== Task to complete ==
Reproduce the records exactly. Leave the pictures out.

== Data to examine ==
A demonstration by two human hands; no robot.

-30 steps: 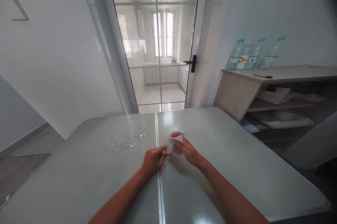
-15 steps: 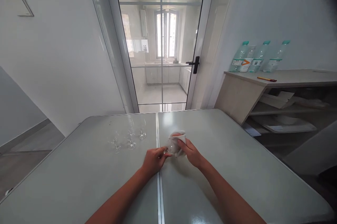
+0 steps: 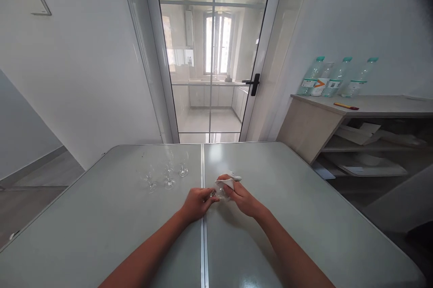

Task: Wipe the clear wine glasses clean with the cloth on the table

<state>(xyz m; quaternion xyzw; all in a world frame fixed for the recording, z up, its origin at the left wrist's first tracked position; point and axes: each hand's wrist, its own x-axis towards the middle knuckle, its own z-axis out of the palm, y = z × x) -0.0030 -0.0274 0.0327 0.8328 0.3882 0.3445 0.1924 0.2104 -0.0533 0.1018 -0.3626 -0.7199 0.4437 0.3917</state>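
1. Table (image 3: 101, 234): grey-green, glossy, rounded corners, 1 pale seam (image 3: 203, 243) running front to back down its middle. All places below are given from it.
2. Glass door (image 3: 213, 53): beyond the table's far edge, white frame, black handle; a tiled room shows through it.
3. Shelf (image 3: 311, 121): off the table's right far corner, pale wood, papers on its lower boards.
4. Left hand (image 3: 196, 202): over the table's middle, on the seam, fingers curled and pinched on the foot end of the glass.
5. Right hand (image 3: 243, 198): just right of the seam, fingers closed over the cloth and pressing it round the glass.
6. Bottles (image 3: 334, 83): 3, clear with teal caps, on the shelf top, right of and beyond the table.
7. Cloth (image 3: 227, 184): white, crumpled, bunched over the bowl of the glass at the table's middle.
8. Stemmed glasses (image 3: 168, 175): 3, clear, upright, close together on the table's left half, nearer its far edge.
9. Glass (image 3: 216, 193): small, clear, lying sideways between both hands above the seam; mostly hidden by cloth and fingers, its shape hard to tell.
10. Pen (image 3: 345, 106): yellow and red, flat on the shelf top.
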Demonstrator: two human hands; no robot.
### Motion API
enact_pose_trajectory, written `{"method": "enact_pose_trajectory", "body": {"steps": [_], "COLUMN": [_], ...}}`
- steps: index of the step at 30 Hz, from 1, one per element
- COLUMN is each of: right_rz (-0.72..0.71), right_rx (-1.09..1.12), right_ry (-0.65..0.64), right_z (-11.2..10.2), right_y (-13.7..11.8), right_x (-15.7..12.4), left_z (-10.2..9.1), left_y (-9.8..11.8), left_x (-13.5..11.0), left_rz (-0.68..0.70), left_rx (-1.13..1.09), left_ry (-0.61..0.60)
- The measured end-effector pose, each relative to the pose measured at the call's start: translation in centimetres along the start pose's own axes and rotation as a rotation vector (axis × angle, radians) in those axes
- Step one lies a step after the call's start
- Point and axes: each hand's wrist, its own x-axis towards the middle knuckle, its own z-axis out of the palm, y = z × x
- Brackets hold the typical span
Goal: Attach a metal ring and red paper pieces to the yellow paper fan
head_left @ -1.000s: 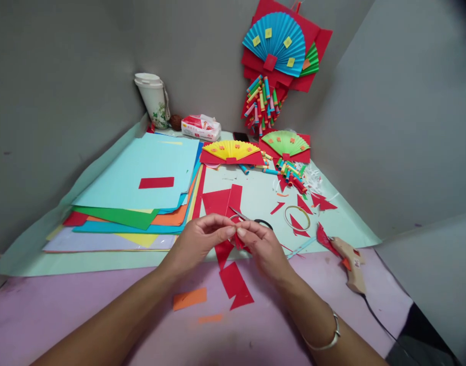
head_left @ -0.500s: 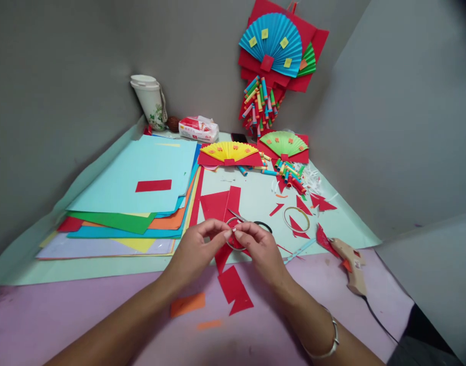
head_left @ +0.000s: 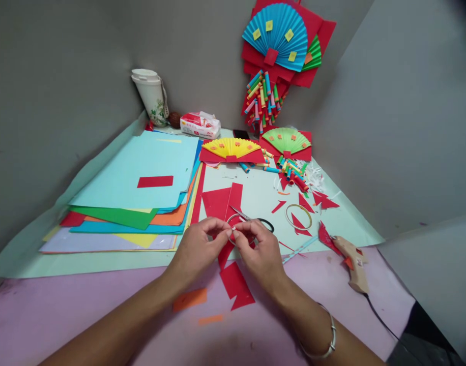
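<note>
My left hand (head_left: 202,241) and my right hand (head_left: 260,251) meet at the fingertips above the table, both pinched on a tiny whitish piece (head_left: 233,228) too small to name. Behind and below the fingers a tape roll (head_left: 228,219) shows in part. Scissors (head_left: 241,213) with black handles lie just beyond, partly hidden by my right hand. Under my hands are red paper pieces (head_left: 216,201), and closer to me lies a cut red piece (head_left: 236,284) beside an orange strip (head_left: 190,300).
Stacked coloured paper (head_left: 114,173) fills the left. A glue gun (head_left: 351,264) with a cord lies right, near another tape roll (head_left: 298,217). Paper fans, yellow (head_left: 231,147) and green (head_left: 286,140), stand behind; a cup (head_left: 151,96) and tissue pack (head_left: 200,125) are at the back.
The view has shifted slightly, so the background sits a little higher and further right. Both hands keep their pinch on the tiny piece, with hardly any movement.
</note>
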Motion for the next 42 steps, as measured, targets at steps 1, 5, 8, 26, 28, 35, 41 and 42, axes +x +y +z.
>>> {"method": "enact_pose_trajectory", "body": {"steps": [1,5,8,26,28,35,41,42], "right_rz": [-0.027,-0.096,-0.127,-0.328,-0.325,-0.351,-0.401,-0.401], "right_rx": [-0.030,-0.147,-0.188,-0.391,-0.401,-0.436,-0.482,-0.490], "right_ry": [0.004,0.017,0.016,-0.015,-0.019,-0.049,-0.039,-0.042], "right_z": [0.02,0.09,0.09,-0.05,-0.11,-0.30,-0.19,-0.15], "right_y": [0.07,0.30,0.37,0.58,0.49,0.23,0.23,0.25], "right_x": [-0.02,-0.04,-0.07,-0.21,-0.20,-0.23,-0.22,-0.22], "left_z": [0.03,0.10,0.13,0.28,0.25,0.23,0.23,0.23], "left_y": [-0.05,-0.23,-0.28,-0.41,-0.39,-0.40,-0.37,-0.35], "left_x": [0.00,0.03,0.03,-0.02,-0.08,-0.15,-0.03,-0.01], "left_rz": [-0.003,-0.030,-0.035,-0.049,-0.044,-0.043,-0.059,-0.063], "left_rx": [-0.006,-0.010,-0.006,0.034,0.029,0.007,0.033,0.033], "left_ry": [0.006,-0.008,-0.021,-0.024,-0.031,-0.035,-0.046,-0.051]}}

== Written answer ==
A demonstration by two human hands; no robot.

-30 steps: 
-15 steps: 
+0 steps: 

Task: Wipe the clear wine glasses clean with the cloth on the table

<state>(xyz m; quaternion xyzw; all in a world frame fixed for the recording, z up, its origin at the left wrist's first tracked position; point and axes: each hand's wrist, its own x-axis towards the middle knuckle, its own z-axis out of the palm, y = z × x) -0.0030 -0.0274 0.0327 0.8328 0.3882 0.3445 0.1924 0.2104 -0.0533 0.1018 -0.3626 -0.7199 0.4437 0.3917</state>
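1. Table (image 3: 101, 234): grey-green, glossy, rounded corners, 1 pale seam (image 3: 203, 243) running front to back down its middle. All places below are given from it.
2. Glass door (image 3: 213, 53): beyond the table's far edge, white frame, black handle; a tiled room shows through it.
3. Shelf (image 3: 311, 121): off the table's right far corner, pale wood, papers on its lower boards.
4. Left hand (image 3: 196, 202): over the table's middle, on the seam, fingers curled and pinched on the foot end of the glass.
5. Right hand (image 3: 243, 198): just right of the seam, fingers closed over the cloth and pressing it round the glass.
6. Bottles (image 3: 334, 83): 3, clear with teal caps, on the shelf top, right of and beyond the table.
7. Cloth (image 3: 227, 184): white, crumpled, bunched over the bowl of the glass at the table's middle.
8. Stemmed glasses (image 3: 168, 175): 3, clear, upright, close together on the table's left half, nearer its far edge.
9. Glass (image 3: 216, 193): small, clear, lying sideways between both hands above the seam; mostly hidden by cloth and fingers, its shape hard to tell.
10. Pen (image 3: 345, 106): yellow and red, flat on the shelf top.
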Demonstrator: two human hands; no robot.
### Motion API
enact_pose_trajectory, written `{"method": "enact_pose_trajectory", "body": {"steps": [_], "COLUMN": [_], ...}}`
- steps: index of the step at 30 Hz, from 1, one per element
- COLUMN is each of: right_rz (-0.72..0.71), right_rx (-1.09..1.12), right_ry (-0.65..0.64), right_z (-11.2..10.2), right_y (-13.7..11.8), right_x (-15.7..12.4), left_z (-10.2..9.1), left_y (-9.8..11.8), left_x (-13.5..11.0), left_rz (-0.68..0.70), left_rx (-1.13..1.09), left_ry (-0.61..0.60)
- The measured end-effector pose, each relative to the pose measured at the call's start: translation in centimetres along the start pose's own axes and rotation as a rotation vector (axis × angle, radians) in those axes
- Step one lies a step after the call's start
- Point and axes: each hand's wrist, its own x-axis towards the middle knuckle, its own z-axis out of the palm, y = z × x
- Brackets hold the typical span
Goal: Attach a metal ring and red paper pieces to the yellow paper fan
head_left @ -1.000s: 
head_left @ -0.500s: 
head_left @ +0.000s: 
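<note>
My left hand (head_left: 202,241) and my right hand (head_left: 260,251) meet at the fingertips above the table, both pinched on a tiny whitish piece (head_left: 233,228) too small to name. Behind and below the fingers a tape roll (head_left: 228,219) shows in part. Scissors (head_left: 241,213) with black handles lie just beyond, partly hidden by my right hand. Under my hands are red paper pieces (head_left: 216,201), and closer to me lies a cut red piece (head_left: 236,284) beside an orange strip (head_left: 190,300).
Stacked coloured paper (head_left: 114,173) fills the left. A glue gun (head_left: 351,264) with a cord lies right, near another tape roll (head_left: 298,217). Paper fans, yellow (head_left: 231,147) and green (head_left: 286,140), stand behind; a cup (head_left: 151,96) and tissue pack (head_left: 200,125) are at the back.
The view has shifted slightly, so the background sits a little higher and further right. Both hands keep their pinch on the tiny piece, with hardly any movement.
</note>
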Motion for the next 42 steps, as measured, targets at steps 1, 5, 8, 26, 28, 35, 41 and 42, axes +x +y +z.
>>> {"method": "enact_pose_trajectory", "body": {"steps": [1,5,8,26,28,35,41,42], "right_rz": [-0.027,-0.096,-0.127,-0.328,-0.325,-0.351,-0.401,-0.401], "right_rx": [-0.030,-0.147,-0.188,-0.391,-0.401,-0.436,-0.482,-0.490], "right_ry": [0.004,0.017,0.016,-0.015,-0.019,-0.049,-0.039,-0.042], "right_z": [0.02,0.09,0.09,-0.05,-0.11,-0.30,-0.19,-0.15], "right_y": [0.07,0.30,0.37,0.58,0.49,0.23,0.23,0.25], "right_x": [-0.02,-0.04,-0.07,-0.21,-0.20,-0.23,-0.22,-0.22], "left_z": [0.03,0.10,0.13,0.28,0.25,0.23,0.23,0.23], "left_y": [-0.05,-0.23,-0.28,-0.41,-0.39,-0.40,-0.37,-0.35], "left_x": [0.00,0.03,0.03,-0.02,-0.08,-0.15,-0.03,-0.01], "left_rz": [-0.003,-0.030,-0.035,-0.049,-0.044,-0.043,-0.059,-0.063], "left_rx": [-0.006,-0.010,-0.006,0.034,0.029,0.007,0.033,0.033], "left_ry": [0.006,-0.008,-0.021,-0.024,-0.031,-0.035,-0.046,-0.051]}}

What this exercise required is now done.